--- TASK GOAL ---
Write out each line below precisely, passing over the pictures.

--- DATA BLOCK ---
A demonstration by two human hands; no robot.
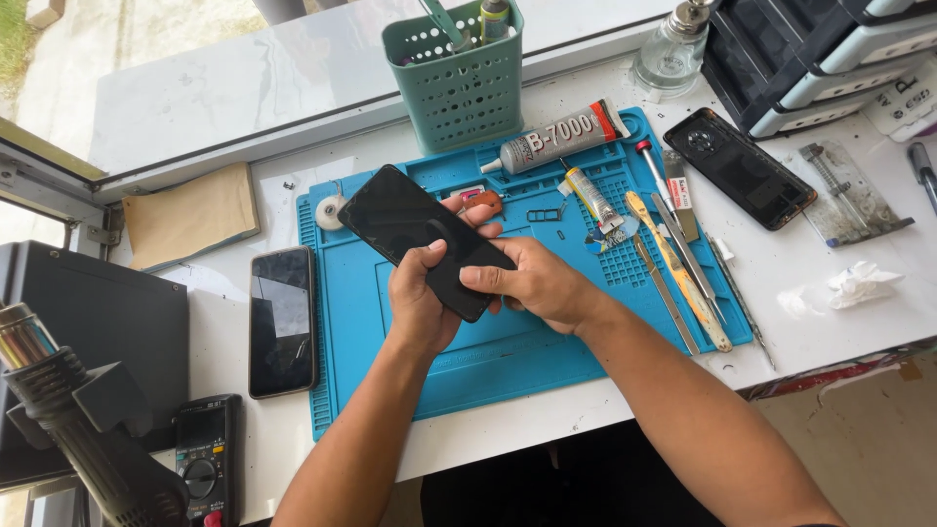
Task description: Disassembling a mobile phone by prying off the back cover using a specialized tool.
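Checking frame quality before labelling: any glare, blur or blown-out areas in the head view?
Head view: daylight, hard and bright from the window side; the white ledge at top left is nearly washed out. The dark phone in both hands reflects faintly, and the second phone lying left of the blue mat shows sky glare. The hot-air gun at bottom left is soft, too close. The hands look sharp.

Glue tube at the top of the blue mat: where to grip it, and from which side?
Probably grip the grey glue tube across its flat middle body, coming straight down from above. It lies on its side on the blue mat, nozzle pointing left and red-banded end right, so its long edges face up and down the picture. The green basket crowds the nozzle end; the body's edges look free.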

--- RESPONSE AREA ---
A demonstration by two human hands; no robot.
Task description: Disassembling a mobile phone by prying off the back cover using a specialized tool.
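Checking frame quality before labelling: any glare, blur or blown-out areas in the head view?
Head view: daylight, hard and bright from the window side; the white ledge at top left is nearly washed out. The dark phone in both hands reflects faintly, and the second phone lying left of the blue mat shows sky glare. The hot-air gun at bottom left is soft, too close. The hands look sharp.

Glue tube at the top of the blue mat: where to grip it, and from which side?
Probably grip the grey glue tube across its flat middle body, coming straight down from above. It lies on its side on the blue mat, nozzle pointing left and red-banded end right, so its long edges face up and down the picture. The green basket crowds the nozzle end; the body's edges look free.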

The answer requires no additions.